May the Best Team Win: Baseball Economics and Public Policy
Andrew Zimbalist
May the Best Team Win: Baseball Economics and Public Policy
Andrew Zimbalist
After the 1994 strike Major League Baseball experienced a period of distinct uncertainty. Average game attendance fell and Congress called into question baseball’s presumed antitrust exemption. Broadcast rights disputes for popular teams created complications for fans. However, new stadium facilities and the renewed excitement brought to the game by shatteried batting records and the blazing pitchers of the late 90s brought fans back. A strike was narrowly averted at the end of the 2002 season, a campaign that saw the unlikely Anaheim Angels claiming the coverted World Series trophy. Beneath these encouraging developments, however, deep problems persist within Major League Baseball.
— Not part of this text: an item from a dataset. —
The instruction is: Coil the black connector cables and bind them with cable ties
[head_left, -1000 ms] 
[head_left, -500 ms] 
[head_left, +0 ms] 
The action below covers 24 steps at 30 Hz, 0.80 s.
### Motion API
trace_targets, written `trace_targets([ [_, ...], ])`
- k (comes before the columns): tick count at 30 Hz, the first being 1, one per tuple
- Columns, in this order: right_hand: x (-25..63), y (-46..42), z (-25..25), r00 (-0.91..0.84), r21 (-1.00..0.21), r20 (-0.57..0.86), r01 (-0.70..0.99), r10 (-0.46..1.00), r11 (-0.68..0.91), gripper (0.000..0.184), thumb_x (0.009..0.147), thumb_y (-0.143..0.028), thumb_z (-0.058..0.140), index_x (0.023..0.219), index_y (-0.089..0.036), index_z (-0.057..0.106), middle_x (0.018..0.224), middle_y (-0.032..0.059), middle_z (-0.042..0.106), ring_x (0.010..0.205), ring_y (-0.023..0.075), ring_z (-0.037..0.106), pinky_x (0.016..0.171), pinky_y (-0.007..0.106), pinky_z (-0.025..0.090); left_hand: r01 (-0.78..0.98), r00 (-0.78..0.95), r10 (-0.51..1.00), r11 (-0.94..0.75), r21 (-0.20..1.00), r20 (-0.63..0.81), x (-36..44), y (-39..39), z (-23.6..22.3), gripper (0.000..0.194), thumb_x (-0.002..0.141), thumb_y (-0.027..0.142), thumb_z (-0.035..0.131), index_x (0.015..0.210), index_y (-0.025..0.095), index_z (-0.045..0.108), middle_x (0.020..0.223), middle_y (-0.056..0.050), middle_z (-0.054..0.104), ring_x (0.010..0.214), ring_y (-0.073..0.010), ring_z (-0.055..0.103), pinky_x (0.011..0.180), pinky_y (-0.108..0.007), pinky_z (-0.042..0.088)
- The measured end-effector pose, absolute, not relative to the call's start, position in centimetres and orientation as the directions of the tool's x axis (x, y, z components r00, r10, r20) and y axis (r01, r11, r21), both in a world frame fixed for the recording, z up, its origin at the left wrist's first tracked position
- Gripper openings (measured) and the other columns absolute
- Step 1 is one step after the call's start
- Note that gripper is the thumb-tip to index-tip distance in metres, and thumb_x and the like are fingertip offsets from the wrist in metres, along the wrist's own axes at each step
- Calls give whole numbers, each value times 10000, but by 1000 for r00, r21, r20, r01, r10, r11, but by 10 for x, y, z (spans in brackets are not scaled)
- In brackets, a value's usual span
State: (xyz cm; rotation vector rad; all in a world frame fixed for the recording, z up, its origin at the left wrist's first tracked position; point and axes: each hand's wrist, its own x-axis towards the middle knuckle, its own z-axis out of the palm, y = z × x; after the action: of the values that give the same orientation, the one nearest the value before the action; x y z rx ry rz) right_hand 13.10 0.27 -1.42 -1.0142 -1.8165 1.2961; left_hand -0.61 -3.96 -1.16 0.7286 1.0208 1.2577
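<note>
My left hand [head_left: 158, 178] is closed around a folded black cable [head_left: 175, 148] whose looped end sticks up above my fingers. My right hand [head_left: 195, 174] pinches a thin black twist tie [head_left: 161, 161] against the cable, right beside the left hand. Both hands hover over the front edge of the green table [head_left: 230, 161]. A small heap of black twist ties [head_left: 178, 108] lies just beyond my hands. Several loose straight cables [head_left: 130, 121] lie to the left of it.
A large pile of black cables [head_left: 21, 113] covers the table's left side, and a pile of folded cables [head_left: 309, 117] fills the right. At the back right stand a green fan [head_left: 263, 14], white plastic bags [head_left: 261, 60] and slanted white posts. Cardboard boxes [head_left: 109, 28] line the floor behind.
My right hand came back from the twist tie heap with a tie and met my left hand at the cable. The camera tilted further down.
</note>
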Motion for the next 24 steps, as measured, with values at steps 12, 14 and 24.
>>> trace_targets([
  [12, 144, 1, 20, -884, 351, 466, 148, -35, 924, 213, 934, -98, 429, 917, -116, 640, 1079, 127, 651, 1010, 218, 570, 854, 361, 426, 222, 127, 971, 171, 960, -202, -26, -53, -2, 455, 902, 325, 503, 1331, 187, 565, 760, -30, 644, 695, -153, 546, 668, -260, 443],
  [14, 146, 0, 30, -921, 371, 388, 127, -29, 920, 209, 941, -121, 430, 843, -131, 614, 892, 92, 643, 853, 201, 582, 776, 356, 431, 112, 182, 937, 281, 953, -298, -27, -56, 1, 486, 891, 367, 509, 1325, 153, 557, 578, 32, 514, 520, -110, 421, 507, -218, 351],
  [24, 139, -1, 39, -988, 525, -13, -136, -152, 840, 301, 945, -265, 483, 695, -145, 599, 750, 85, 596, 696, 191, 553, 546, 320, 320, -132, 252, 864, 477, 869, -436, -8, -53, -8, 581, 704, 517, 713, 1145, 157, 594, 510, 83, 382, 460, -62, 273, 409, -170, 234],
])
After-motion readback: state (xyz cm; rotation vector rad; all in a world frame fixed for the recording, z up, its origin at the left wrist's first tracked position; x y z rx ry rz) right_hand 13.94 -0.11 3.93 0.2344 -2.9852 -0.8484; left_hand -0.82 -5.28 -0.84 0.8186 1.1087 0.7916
This book explores the abuses and the inefficiencies in the functioning of the baseball industry and how these problems are directly connected to the Major League Baseball’s monopoly status, its presumed exemption from antitrust regulation, and public policy. Andrew Zimbalist spares no criticism for baseball’s leadership in the 21st century. He asserts the biggest problem for baseball remains the economic realities of its monopolistic practices. The absence of competitive pressure has arrogance, laxity and inefficiency in Major League Baseball, according to Zimbalist. Among other recommendations, he argues that lifting the presumed exemption would allow government and judicial oversight, with an eye toward ending the abuses. This volume offers a solid analysis of the state of one of America’s favourite pastimes.